2. The method according to claim 1, characterized in that, Each of the four cuffs is equipped with an independent air pump, a slow-speed venting valve, and a fast-speed pressure relief valve, so that the four cuffs can simultaneously execute the detection process and perform pressure regulation or abnormal pressure relief respectively.
3. The method according to claim 1, characterized in that, The controlled venting phase employs a slow venting strategy with a controllable slope, with a venting rate of 1 mmHg / s to 5 mmHg / s. In the event of abnormal overpressure, excessive body motion interference, measurement termination, or user-initiated termination of measurement, rapid pressure relief is performed via a quick-release valve.
4. The method according to claim 1, characterized in that, The preprocessing includes: bandpass filtering, baseline drift removal, and abnormal pulse removal of the pressure oscillation signal; DC component removal, bandpass filtering, and motion artifact suppression of the PPG signal; the feature point detection includes at least the wave foot point or the point of maximum rise slope.
5. The method according to claim 1, characterized in that, The time alignment is achieved through at least one of the following methods: using a unified clock on the microcontroller to synchronously timestamp the four cuff pressure sampling channels and the PPG sampling channels; or performing unified resampling and time base correction on the multi-channel data in the host computer.

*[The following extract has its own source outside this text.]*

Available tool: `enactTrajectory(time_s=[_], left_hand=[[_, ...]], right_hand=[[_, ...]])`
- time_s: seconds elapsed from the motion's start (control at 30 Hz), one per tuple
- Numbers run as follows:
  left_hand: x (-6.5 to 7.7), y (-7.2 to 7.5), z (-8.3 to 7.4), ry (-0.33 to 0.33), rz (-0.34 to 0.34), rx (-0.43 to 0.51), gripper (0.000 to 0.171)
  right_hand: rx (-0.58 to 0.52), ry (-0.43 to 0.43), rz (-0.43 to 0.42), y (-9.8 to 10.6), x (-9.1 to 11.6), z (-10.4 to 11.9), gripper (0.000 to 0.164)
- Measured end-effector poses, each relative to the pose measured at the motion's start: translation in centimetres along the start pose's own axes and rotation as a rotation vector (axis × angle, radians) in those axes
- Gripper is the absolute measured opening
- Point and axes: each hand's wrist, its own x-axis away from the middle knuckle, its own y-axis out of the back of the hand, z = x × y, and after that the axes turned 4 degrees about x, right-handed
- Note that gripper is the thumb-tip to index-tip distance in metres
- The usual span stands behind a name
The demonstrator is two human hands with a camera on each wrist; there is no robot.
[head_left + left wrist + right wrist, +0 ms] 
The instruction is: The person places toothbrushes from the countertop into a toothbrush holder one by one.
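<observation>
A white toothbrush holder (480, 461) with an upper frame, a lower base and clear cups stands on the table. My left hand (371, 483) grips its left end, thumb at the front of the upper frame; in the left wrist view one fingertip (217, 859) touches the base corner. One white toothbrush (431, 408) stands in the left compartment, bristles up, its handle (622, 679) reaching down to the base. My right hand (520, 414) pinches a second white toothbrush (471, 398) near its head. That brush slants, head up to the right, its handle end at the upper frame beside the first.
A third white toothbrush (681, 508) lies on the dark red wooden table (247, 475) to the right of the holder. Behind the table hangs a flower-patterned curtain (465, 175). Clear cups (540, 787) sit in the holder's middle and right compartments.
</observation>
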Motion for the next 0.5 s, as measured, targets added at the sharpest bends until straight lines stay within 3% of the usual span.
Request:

6. The method according to claim 1, characterized in that, The pulse wave velocity is calculated according to PWV=L / ΔT, where ΔT is the time difference between the arrival of the pulse wave in the arm and ankle, and L is the propagation distance in the arm and ankle. When the signal quality does not meet the preset conditions, a retest prompt or a detection result with a confidence level is output.
7. A home-based system for jointly detecting vascular stiffness and blood pressure based on the fusion of four-cuff pressure waves and finger clip dual-wavelength PPG, characterized in that, include: The four-cuff airway module is used to connect to the left upper arm cuff, right upper arm cuff, left ankle cuff, and right ankle cuff respectively, and to perform synchronous inflation, controlled deflation, and rapid depressurization; the pressure acquisition module is used to acquire the static pressure signal and pressure oscillation signal of the four cuffs; the finger clip dual-wavelength PPG acquisition module is used to acquire the red light PPG signal and infrared light PPG signal of the subject's fingers; the control module is used to control the four-cuff airway module and the tissue multi-channel synchronous sampling. The data processing module is used to perform preprocessing, feature extraction, time difference calculation, blood pressure calculation, ankle-brachial index calculation, pulse wave velocity calculation, and vascular stiffness assessment on the four-cuff pressure wave and dual-wavelength PPG signals; the result output module is used to output the vascular stiffness assessment results and blood pressure detection results.
8. The system according to claim 7, characterized in that, Each of the four-cuff pneumatic circuit modules includes an air pump, cuff, digital pressure sensor, slow-release valve, and fast-release valve; the finger clip dual-wavelength PPG acquisition module includes a red light emitting unit, an infrared light emitting unit, and a photoelectric detection unit.
9. The system according to claim 7, characterized in that, The data processing module is used to perform weighted calculations or rule-based judgments based on the pulse wave velocity, ankle-brachial index, and PPG waveform characteristics to obtain the vascular stiffness assessment results, and to output a retest prompt when the signal quality does not meet the preset conditions.
10. A computer-readable storage medium having a computer program stored thereon, characterized in that, When the computer program is executed by a processor, it implements the method according to any one of claims 1 to 6.